The unusual project began in a more modest form in March at the Library of Congress, where Cygnus music director William Anderson and Zinoman created a shorter program, similar in style, built around only one of the Beckett plays, “Ohio Impromptu,” to launch a New Music concert series at the library. That was that, until Anderson called Zinoman, who has been in semi-retirement since leaving Studio Theatre in 2010. “He said, ‘Joy, would you consider doing this again, New York?’ ” Zinoman recalls. “I said, ‘Bill, it’s an 11-minute play. What do you mean, do it in New York?’ And he said, ‘What if we choose two more, to go with it?’”

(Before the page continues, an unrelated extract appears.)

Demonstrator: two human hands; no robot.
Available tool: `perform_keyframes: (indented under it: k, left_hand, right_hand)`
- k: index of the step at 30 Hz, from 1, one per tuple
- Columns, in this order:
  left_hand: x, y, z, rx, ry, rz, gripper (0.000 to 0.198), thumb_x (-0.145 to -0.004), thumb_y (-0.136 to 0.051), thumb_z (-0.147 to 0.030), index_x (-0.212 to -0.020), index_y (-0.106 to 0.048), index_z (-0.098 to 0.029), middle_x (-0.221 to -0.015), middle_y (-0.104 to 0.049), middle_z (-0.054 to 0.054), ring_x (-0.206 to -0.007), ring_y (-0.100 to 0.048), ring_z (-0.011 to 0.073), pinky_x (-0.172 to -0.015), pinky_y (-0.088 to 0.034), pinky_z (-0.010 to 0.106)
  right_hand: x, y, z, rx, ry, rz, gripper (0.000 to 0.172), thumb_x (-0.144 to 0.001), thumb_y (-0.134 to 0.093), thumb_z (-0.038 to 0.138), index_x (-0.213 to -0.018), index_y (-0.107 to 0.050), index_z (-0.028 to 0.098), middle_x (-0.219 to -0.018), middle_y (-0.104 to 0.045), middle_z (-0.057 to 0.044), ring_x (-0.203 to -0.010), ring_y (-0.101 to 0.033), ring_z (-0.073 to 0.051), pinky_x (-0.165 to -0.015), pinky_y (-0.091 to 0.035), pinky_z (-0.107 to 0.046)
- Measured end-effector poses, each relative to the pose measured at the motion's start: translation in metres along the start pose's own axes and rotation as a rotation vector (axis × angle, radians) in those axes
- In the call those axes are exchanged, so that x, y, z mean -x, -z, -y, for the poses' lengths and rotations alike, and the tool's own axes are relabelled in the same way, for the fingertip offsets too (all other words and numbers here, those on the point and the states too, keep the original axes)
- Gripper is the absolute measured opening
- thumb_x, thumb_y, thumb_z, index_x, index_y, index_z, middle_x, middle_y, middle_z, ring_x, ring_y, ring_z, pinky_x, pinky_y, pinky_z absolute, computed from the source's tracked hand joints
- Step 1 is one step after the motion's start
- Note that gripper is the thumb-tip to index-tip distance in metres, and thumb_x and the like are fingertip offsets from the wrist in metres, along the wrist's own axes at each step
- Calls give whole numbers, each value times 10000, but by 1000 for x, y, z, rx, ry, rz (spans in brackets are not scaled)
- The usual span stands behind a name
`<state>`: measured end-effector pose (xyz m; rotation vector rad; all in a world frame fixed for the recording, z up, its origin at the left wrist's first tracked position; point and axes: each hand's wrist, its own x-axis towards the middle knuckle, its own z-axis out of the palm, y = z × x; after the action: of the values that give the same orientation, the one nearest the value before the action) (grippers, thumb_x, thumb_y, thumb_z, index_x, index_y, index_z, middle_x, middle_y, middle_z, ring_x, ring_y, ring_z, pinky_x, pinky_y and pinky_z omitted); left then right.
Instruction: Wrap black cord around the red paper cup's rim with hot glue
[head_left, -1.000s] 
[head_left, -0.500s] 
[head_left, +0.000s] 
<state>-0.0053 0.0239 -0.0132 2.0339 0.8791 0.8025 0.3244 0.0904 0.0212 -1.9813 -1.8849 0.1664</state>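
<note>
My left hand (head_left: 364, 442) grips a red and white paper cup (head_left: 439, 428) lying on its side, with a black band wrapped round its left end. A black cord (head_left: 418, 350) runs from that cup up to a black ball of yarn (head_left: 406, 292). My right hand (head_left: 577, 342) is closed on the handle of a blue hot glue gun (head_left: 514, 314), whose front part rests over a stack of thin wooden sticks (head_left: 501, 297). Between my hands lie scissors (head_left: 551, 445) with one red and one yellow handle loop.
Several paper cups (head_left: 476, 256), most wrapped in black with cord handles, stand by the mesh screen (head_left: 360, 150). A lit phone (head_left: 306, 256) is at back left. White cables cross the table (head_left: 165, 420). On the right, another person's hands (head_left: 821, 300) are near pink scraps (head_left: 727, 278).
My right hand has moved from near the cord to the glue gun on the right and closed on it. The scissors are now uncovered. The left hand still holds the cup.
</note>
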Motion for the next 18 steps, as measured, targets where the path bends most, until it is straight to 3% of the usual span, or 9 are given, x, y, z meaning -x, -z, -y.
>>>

A foundation connected with Cygnus financed the New York mounting, which leased the playhouse on East 13th Street for the two-week run, Zinoman says. But conjoining original music and the work of the modernist master was tricky. Beckett, author of absurdist classics such as “Waiting for Godot” and “Krapp’s Last Tape” and who died in 1989, was rigorous about how he wanted future versions of his plays staged. He left instructions prohibiting the addition of musical accompaniment to his work, says Zinoman, who counts him among the dramatists she most admires. (She ran into a bit of trouble herself with his estate back in 1998, when her vivacious staging of “Godot” took some liberties with language and design.)